[WHAT YOU SHOULD DO]: If a line in the data below holds the word "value", copy it.
━━━━━━━━━━━━━━━━━━━━
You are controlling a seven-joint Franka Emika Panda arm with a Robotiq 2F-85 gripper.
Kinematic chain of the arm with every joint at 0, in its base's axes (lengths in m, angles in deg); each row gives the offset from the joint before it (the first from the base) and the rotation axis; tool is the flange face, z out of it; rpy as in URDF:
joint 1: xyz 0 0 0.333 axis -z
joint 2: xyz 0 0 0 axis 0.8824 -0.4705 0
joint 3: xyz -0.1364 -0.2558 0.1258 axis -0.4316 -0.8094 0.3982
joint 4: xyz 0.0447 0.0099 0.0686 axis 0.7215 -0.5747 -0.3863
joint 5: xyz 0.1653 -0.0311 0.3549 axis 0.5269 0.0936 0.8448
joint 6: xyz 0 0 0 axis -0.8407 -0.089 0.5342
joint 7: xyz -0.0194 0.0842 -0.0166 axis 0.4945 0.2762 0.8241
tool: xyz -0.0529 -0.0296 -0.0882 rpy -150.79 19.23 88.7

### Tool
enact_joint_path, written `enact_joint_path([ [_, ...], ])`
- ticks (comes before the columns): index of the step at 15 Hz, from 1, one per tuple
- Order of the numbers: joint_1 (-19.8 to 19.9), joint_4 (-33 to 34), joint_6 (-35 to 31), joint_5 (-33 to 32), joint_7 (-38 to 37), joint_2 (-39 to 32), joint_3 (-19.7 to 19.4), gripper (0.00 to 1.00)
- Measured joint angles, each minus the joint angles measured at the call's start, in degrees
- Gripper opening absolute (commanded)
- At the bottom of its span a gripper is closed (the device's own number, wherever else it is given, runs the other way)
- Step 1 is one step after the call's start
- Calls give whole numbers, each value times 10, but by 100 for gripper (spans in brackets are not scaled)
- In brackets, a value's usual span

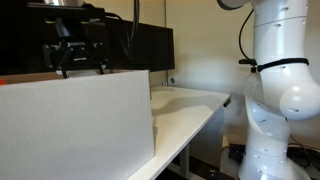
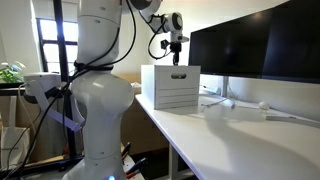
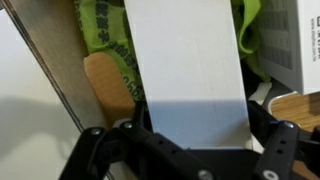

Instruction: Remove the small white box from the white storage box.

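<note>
In the wrist view the small white box point(image 3: 190, 60) fills the middle of the picture, and its near end sits between the two black fingers of my gripper point(image 3: 190, 140), which is shut on it. Below it is the inside of the white storage box, whose brownish wall point(image 3: 55, 70) runs along the left. In both exterior views the gripper point(image 1: 80, 55) point(image 2: 177, 56) hangs just above the open top of the white storage box point(image 1: 75, 125) point(image 2: 172, 88). The small box cannot be made out in either exterior view.
Inside the storage box lie a green patterned item point(image 3: 105, 35), a tan wooden piece point(image 3: 108, 85) and a printed white carton point(image 3: 295, 45). Dark monitors point(image 2: 260, 50) point(image 1: 140, 45) stand on the white table point(image 2: 230, 135) behind the storage box. The robot's base point(image 1: 280, 100) is beside the table.
</note>
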Motion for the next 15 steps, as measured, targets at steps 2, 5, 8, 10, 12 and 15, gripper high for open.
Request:
enact_joint_path([
  [2,0,0,0,0,7,-3,0,75],
  [5,0,0,0,1,23,-7,0,62],
  [8,0,0,0,1,35,-7,1,62],
  [10,0,0,0,1,40,-7,1,62],
  [12,-1,1,0,1,43,-7,2,62],
  [15,-1,1,0,0,49,-7,3,62],
])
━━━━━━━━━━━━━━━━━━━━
[EXERCISE SOLUTION]:
- Calls give whole numbers, each value times 10, but by 100 for gripper (spans in brackets are not scaled)
- In brackets, a value's usual span

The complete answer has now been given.